* **WHAT IS EXPECTED**
Among the entries below, copy only the span from the line containing "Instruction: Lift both" through the line containing "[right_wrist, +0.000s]". Do so exactly, and skip the pictures.

* **THE RECORDS**
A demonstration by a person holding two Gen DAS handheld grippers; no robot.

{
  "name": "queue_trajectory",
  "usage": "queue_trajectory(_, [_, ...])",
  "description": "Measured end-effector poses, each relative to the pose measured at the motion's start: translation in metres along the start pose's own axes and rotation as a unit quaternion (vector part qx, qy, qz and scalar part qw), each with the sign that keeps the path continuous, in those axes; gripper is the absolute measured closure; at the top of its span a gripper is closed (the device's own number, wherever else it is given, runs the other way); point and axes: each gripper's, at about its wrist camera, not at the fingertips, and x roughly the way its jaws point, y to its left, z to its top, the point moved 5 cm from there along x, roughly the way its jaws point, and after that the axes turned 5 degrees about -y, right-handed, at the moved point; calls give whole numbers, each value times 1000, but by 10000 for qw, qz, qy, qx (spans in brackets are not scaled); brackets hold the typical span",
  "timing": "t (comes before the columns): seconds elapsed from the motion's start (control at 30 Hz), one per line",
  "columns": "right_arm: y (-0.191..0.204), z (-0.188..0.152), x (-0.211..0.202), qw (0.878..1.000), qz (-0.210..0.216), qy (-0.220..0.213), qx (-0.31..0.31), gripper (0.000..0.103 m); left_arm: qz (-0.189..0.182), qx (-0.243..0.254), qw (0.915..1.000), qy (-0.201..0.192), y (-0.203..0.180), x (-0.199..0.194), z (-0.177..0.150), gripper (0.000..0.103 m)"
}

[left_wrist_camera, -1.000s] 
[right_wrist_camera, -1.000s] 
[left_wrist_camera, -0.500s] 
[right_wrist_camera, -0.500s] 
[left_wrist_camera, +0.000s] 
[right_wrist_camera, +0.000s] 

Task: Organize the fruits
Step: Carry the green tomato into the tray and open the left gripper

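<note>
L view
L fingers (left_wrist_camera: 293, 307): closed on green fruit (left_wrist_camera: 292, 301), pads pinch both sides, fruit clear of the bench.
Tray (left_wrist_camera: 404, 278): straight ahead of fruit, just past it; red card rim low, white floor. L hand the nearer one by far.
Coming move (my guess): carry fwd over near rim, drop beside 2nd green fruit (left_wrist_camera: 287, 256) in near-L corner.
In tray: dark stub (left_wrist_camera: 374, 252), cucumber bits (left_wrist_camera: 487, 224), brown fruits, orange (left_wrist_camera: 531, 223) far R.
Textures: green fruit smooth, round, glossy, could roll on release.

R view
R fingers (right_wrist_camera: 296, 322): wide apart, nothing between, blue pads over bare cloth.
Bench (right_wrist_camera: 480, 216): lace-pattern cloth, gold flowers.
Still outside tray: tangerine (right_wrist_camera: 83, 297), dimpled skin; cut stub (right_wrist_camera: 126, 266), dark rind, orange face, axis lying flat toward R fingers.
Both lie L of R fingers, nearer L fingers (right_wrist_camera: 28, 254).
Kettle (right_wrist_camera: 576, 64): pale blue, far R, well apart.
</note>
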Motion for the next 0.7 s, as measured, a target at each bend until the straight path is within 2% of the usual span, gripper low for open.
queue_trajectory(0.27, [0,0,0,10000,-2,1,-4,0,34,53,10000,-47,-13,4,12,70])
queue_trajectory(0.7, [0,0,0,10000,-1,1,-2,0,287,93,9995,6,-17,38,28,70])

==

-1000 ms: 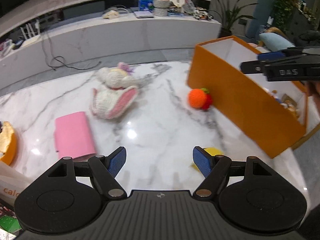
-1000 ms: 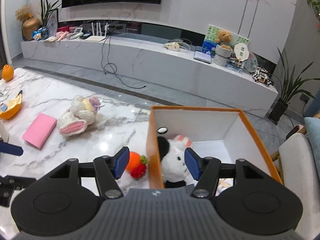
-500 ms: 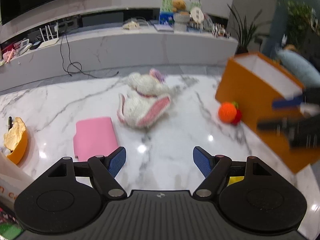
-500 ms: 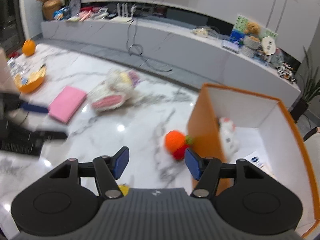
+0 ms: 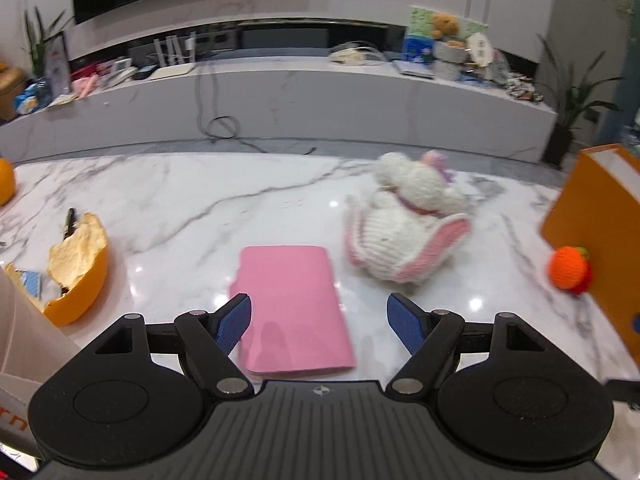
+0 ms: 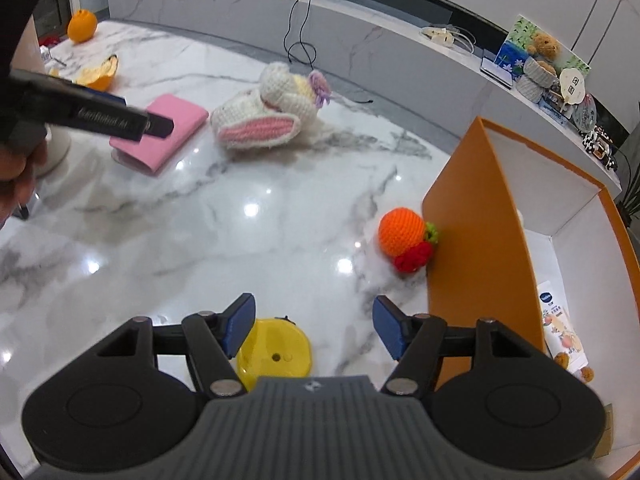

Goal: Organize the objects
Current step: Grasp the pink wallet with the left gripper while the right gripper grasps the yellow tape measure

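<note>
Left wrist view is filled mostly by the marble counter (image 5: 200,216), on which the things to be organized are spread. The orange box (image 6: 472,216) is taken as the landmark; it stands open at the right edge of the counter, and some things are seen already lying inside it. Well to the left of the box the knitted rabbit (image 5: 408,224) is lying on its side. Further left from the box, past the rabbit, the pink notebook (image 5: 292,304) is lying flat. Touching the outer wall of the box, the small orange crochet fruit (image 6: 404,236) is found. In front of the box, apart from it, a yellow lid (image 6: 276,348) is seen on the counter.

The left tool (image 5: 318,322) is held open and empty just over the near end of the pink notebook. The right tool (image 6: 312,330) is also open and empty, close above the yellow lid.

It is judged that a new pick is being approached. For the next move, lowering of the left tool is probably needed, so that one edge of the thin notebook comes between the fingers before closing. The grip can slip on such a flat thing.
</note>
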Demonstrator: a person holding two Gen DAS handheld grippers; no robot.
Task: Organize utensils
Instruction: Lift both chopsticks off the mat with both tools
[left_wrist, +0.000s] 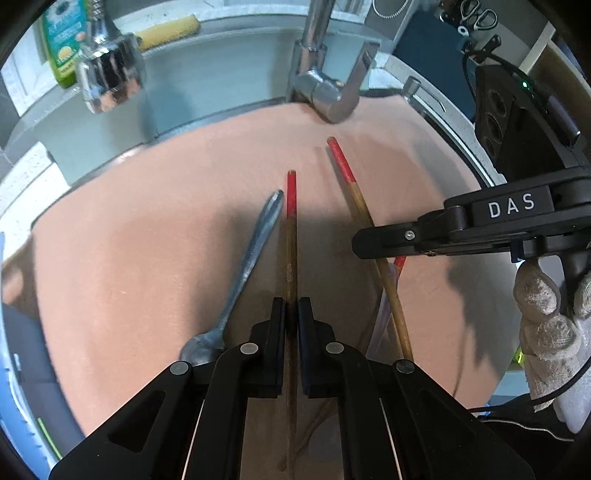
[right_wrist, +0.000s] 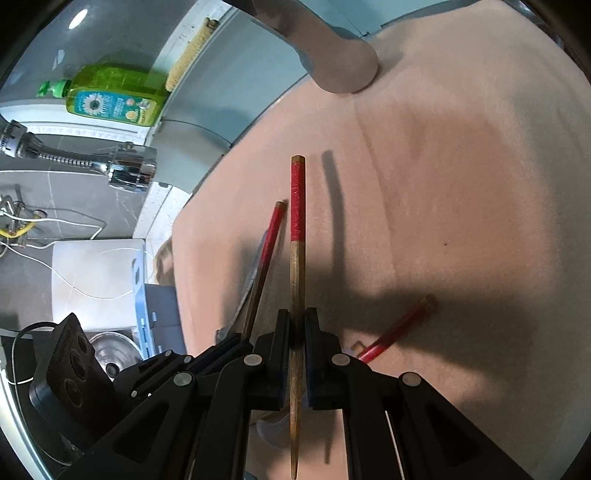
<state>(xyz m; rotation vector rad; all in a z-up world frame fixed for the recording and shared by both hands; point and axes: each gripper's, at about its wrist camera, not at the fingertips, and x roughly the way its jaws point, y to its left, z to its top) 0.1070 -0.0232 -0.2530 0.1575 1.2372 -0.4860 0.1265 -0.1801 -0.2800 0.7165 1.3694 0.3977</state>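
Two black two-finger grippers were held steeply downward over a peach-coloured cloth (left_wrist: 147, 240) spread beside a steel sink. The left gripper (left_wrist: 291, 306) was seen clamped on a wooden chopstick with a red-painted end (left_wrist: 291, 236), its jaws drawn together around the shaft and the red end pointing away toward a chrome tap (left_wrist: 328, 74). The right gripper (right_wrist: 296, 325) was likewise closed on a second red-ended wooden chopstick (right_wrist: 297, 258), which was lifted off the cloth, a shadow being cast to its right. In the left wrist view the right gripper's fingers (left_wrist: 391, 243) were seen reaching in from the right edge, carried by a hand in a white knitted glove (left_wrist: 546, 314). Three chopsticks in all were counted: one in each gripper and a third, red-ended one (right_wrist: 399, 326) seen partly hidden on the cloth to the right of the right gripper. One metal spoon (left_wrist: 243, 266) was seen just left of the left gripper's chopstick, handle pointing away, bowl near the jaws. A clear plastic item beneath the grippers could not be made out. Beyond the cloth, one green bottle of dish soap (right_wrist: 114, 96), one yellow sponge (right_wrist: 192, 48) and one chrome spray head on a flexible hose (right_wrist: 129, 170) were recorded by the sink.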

* **ANSWER SECTION**
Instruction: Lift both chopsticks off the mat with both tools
[left_wrist, +0.000s] 
[right_wrist, +0.000s] 

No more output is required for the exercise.